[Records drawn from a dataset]
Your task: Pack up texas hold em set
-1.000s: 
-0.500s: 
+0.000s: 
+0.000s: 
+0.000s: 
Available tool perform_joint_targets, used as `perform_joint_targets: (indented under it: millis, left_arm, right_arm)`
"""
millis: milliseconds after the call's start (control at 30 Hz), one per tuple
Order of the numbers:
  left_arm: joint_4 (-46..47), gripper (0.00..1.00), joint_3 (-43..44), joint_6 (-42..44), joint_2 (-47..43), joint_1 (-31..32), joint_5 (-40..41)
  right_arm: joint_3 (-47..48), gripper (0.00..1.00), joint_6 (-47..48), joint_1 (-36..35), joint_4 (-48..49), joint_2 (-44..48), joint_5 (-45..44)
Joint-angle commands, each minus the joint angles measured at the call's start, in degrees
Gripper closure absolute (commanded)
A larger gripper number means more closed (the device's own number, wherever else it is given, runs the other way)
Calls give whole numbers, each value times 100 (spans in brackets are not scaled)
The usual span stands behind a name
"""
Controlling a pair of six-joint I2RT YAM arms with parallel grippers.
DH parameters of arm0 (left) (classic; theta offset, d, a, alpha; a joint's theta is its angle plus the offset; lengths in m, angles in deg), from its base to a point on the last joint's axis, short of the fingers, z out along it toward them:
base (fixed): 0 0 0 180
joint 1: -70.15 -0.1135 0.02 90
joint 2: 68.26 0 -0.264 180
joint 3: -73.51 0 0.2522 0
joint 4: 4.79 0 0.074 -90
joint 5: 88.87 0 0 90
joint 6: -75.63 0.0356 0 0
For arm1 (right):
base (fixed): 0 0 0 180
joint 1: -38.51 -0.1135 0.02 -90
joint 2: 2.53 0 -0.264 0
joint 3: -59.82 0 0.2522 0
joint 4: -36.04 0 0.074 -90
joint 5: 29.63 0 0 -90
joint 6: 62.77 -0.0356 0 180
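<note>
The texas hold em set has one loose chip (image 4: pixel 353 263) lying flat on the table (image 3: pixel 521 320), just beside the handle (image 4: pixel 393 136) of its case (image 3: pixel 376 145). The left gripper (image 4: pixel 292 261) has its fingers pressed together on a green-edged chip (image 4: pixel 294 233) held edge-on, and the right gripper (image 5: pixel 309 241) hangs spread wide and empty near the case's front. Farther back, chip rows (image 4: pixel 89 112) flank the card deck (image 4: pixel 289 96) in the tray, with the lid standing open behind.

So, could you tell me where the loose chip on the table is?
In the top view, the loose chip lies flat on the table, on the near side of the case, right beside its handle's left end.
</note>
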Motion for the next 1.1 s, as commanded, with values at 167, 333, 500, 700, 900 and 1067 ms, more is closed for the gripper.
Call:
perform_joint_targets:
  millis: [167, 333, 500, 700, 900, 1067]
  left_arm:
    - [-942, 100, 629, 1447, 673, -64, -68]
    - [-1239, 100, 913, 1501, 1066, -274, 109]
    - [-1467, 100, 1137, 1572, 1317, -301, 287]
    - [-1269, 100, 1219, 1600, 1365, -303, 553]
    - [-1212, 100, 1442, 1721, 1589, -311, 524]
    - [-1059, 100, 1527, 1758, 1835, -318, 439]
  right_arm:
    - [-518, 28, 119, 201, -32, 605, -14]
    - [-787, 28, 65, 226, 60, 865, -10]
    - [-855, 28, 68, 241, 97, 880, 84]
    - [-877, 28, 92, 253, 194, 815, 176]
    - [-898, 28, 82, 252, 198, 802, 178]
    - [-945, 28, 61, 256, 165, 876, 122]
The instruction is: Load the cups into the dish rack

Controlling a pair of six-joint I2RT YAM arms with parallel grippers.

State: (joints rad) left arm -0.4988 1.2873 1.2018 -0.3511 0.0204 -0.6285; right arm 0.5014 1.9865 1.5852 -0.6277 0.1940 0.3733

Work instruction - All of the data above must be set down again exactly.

Solution -
Your task: Pack up texas hold em set
-1.000s: 
-0.500s: 
+0.000s: 
+0.000s: 
+0.000s: 
Available tool perform_joint_targets, used as `perform_joint_targets: (indented under it: millis, left_arm, right_arm)`
"""
millis: milliseconds after the call's start (control at 30 Hz), one per tuple
Order of the numbers:
  left_arm: joint_4 (-46..47), gripper (0.00..1.00), joint_3 (-43..44), joint_6 (-42..44), joint_2 (-47..43), joint_1 (-31..32), joint_5 (-40..41)
  right_arm: joint_3 (-47..48), gripper (0.00..1.00), joint_6 (-47..48), joint_1 (-36..35), joint_4 (-48..49), joint_2 (-44..48), joint_5 (-45..44)
Joint-angle commands, each minus the joint angles measured at the call's start, in degrees
Gripper closure absolute (commanded)
A larger gripper number means more closed (the device's own number, wherever else it is given, runs the other way)
Calls give whole numbers, each value times 100 (spans in brackets are not scaled)
The usual span stands behind a name
"""
Controlling a pair of six-joint I2RT YAM arms with parallel grippers.
DH parameters of arm0 (left) (classic; theta offset, d, a, alpha; a joint's theta is its angle plus the offset; lengths in m, angles in deg), from its base to a point on the last joint's axis, short of the fingers, z out along it toward them:
base (fixed): 0 0 0 180
joint 1: -70.15 -0.1135 0.02 90
joint 2: 68.26 0 -0.264 180
joint 3: -73.51 0 0.2522 0
joint 4: 4.79 0 0.074 -90
joint 5: 88.87 0 0 90
joint 6: -75.63 0.0356 0 0
For arm1 (right):
base (fixed): 0 0 0 180
joint 1: -38.51 -0.1135 0.02 -90
joint 2: 2.53 0 -0.264 0
joint 3: -59.82 0 0.2522 0
joint 4: -36.04 0 0.074 -90
joint 5: 29.63 0 0 -90
joint 6: 62.77 -0.0356 0 180
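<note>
The texas hold em set has one loose chip (image 4: pixel 353 263) lying flat on the table (image 3: pixel 521 320), just beside the handle (image 4: pixel 393 136) of its case (image 3: pixel 376 145). The left gripper (image 4: pixel 292 261) has its fingers pressed together on a green-edged chip (image 4: pixel 294 233) held edge-on, and the right gripper (image 5: pixel 309 241) hangs spread wide and empty near the case's front. Farther back, chip rows (image 4: pixel 89 112) flank the card deck (image 4: pixel 289 96) in the tray, with the lid standing open behind.

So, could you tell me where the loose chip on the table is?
In the top view, the loose chip lies flat on the table, on the near side of the case, right beside its handle's left end.
</note>
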Motion for the next 1.1 s, as commanded, with values at 167, 333, 500, 700, 900 and 1067 ms, more is closed for the gripper.
Call:
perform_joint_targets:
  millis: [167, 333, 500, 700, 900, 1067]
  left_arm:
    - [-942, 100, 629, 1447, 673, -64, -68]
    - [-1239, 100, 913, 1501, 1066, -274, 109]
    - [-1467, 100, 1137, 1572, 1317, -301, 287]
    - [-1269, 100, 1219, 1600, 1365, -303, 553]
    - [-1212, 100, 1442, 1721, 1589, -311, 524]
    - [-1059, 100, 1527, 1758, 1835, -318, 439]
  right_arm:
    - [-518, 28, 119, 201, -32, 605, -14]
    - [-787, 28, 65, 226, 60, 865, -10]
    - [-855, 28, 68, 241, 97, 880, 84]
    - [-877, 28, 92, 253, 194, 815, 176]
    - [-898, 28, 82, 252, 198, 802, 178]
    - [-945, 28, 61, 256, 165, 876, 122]
The instruction is: Load the cups into the dish rack

Controlling a pair of six-joint I2RT YAM arms with parallel grippers.

State: (joints rad) left arm -0.4988 1.2873 1.2018 -0.3511 0.0204 -0.6285; right arm 0.5014 1.9865 1.5852 -0.6277 0.1940 0.3733

There is nothing more to the answer.